After four legs between Deauville, Cowes, Paimpol and La Rochelle, totalling almost 1,500 nautical miles of solo offshore racing, Alan Roberts posted this year’s top British result in 16th, with 2016 winning Rookie Will Harris less than an hour behind in 17th.

The final 130-mile race around the Ile d’Yeu was a nail-biter from start to finish. Lasting just 20 hours, as the 39-boat fleet battled strong tides, light winds and a blazing sun. After 1,365 miles, the race was decided in the final 100.

Meanwhile, arriving half an hour after leg 4 winner, Gildas Morvan on Cercle Verte, the top-British competitor Alan Roberts arrived on the dock in the sunshine in La Rochelle, surrounded by his teammates and cheered into the harbour by the crowds.

He was disappointed the race was over. “I’m kind of sad to see the Solitaire coming to an end,” said Roberts. “I live to go racing and now its over. I don’t really like finishing racing and coming ashore.”

Of his overall performance, he added: “I was down on speed during this Solitaire and I feel that my result was a bit governed by the first leg. I just never really sparkled in speed department like I felt I had in other years, but I had some really good comebacks to finish every leg.

“I understand a lot more and have an additional experience of the Solitaire under my belt – I feel like a better sailor," he concluded. Roberts is sure to be back for another year."

Next on the British podium was an elated Will Harris. Setting out to win the Rookie division, the 22-year-old skipper today made his ambition a reality: “After thousands of miles I can’t believe it all came down to the final two,” he said, celebrating on the dock with a magnum of Pol Roger Champagne while draped in a Union Jack. “Pierre (Quiroga) pushed me so hard over that final leg, I was always looking over my shoulder. The race was amazing, such a great thing to be a part of.

“I am amazed. In my dreams that leg could not have gone better. As it was a night race I could keep pushing and pushing and I did not need that much time to rest. Getting top rookie was my main goal but to get an eighth and push my overall result up in the rankings is just great. And to beat Yoann across the line was a good feeling. When the new sea breeze came in Pierre (Quiroga, rookie rival) made a good tactical choice and I followed him and I got through Yoann. I get on well with Pierre, we are good friends, and before races we always line up together and are very close.” 

Just five minutes behind Harris in the combined elapsed time results was Redshift skipper Nick Cherry.

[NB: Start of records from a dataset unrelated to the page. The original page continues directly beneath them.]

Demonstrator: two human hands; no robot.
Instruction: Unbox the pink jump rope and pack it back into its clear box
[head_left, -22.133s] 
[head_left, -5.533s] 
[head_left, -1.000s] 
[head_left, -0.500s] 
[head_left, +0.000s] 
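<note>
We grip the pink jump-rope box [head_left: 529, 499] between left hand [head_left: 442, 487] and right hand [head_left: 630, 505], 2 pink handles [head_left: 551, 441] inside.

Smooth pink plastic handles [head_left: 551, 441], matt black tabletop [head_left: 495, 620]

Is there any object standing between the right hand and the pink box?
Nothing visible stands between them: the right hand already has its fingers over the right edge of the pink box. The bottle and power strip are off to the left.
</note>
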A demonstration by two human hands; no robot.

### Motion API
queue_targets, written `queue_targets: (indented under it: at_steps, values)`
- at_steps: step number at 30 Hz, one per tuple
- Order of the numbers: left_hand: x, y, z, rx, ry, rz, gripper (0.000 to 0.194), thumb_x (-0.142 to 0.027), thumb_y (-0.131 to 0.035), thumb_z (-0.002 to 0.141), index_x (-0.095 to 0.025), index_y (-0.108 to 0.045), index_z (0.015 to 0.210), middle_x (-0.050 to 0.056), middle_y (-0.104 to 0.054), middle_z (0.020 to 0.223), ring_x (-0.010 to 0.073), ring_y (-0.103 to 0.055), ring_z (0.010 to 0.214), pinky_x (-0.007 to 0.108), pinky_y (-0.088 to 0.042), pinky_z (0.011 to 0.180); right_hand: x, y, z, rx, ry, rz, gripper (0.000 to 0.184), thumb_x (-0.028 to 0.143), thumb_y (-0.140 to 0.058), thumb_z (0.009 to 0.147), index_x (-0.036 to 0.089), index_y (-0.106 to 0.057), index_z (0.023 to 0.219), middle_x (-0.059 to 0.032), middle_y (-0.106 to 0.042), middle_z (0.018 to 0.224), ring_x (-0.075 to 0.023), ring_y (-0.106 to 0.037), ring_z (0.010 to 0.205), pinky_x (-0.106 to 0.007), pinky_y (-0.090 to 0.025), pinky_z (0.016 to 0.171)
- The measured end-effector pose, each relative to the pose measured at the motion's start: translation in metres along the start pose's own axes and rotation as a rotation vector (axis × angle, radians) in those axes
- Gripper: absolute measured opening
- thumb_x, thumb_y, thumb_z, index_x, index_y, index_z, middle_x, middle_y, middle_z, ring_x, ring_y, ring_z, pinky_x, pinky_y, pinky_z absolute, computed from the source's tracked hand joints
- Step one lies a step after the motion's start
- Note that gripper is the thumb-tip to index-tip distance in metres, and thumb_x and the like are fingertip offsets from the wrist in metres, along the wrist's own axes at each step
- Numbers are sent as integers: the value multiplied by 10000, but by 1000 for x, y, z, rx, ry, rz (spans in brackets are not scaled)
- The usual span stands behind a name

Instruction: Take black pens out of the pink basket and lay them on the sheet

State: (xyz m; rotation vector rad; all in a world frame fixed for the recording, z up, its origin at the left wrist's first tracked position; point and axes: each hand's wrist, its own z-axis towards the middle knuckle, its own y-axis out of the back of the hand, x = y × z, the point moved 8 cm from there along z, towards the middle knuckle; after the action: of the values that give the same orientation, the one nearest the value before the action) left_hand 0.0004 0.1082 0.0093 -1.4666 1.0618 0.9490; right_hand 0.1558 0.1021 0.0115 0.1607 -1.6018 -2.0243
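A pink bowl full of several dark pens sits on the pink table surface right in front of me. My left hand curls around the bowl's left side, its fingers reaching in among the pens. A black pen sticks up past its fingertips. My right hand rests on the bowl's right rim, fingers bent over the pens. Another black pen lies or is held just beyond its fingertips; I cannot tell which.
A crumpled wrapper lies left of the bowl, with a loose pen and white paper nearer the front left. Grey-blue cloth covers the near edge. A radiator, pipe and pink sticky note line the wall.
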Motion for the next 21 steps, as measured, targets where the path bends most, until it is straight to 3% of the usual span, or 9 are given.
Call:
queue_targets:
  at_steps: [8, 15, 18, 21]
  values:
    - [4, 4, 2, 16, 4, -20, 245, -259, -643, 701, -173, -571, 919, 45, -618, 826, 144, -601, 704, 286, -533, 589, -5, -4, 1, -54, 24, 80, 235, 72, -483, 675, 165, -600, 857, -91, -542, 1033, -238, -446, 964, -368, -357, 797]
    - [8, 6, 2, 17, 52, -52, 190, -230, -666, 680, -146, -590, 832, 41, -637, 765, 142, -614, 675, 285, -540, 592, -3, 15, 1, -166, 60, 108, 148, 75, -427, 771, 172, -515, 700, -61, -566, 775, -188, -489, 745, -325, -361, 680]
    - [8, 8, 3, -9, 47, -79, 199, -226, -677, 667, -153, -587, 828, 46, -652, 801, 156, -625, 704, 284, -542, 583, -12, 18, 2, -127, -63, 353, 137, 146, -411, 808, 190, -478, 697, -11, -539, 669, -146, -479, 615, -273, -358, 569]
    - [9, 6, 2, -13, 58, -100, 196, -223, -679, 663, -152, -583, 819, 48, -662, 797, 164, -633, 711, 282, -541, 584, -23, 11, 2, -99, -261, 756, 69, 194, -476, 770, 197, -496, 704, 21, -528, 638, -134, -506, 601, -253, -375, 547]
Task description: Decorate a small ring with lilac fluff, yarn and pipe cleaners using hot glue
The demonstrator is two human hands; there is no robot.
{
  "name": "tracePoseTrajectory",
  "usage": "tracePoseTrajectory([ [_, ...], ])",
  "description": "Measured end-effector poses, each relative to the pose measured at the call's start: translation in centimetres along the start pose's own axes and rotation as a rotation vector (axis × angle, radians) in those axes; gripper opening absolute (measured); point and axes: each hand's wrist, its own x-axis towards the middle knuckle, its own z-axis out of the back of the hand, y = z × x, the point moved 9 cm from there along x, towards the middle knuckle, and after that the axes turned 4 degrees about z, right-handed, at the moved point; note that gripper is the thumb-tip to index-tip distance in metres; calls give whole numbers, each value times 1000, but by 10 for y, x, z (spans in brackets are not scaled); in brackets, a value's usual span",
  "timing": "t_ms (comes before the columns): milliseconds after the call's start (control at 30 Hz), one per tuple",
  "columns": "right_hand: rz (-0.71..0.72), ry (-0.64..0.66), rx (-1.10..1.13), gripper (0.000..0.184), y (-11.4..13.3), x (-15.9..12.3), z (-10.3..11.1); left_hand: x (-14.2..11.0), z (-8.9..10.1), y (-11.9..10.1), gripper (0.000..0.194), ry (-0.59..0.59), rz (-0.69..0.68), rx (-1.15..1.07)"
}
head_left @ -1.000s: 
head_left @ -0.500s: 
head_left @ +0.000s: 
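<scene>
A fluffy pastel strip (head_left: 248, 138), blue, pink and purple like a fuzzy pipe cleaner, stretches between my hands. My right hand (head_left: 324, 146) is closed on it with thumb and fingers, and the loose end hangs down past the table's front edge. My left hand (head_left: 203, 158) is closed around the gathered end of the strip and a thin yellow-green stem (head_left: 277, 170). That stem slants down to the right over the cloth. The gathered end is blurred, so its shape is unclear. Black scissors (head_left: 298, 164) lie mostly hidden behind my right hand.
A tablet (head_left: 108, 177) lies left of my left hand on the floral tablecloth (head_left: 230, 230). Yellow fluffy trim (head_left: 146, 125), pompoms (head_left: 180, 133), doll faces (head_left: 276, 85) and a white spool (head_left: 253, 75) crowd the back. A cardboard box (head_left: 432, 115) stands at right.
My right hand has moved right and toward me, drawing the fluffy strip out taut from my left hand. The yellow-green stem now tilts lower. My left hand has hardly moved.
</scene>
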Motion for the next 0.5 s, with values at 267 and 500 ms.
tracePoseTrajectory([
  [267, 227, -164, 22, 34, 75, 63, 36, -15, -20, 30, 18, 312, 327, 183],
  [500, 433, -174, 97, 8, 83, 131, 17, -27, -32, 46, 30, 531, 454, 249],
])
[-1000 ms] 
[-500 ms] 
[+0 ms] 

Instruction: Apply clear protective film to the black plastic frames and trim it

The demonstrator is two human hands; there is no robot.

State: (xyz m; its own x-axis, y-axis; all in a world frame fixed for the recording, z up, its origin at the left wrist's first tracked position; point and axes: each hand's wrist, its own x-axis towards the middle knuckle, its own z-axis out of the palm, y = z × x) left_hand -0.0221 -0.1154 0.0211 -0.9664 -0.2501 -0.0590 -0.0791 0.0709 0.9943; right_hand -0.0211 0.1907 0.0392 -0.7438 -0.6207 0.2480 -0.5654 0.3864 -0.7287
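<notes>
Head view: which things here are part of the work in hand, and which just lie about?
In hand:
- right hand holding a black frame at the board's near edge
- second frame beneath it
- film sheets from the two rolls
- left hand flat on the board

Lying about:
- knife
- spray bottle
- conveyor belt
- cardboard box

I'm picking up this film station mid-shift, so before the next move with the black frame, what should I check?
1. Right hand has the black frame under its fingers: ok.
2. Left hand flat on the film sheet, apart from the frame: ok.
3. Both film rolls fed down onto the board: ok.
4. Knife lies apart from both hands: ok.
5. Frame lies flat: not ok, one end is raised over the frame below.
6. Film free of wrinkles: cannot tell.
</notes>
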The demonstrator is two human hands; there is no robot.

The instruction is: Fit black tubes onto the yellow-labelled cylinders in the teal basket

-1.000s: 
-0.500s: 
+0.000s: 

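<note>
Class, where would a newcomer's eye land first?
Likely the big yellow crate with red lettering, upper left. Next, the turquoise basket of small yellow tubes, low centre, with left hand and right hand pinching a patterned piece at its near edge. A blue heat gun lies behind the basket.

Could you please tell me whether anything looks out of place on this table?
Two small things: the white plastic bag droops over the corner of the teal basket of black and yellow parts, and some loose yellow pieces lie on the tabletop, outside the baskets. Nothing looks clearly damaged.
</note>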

Cherry completes the top-three British results in 18th place on his fifth Solitaire. Greeted by his mum, Anne, he was happy with the consistency of his sailing, but frustrated at his overall result. He is already looking forward to his next crack of the whip.

“I’m comfortable with my final position, even if a bit disappointed at not being further forward,” he said. “It’s not just the racing you go through, there is also all the winter training and preparation – it’s those long nights at sea in January that are the most difficult. Racing is always a pleasure, no matter what.”

He continued: “I just want to get a result. It’s frustrating to have come here five times and not really have had a strong result yet. But it’s a hard race and not everyone can do well, so I’m still motivated to keep on trying.”

Next on the leaderboard was Chatham skipper Sam Matson. After a disappointing start to the race following breakages, Matson pulled the rabbit out of the hat on Leg 2, securing his best result of the race - a 12th. After a further two legs, Matson finished 21st overall on his third Solitaire.

Four places behind Matson in 25th was Robin Elsey on Artemis 43. Despite sustaining some impressive damage to the underside of his Figaro after hitting a rock on Leg 2, Elsey put in a consistent performance across all four legs.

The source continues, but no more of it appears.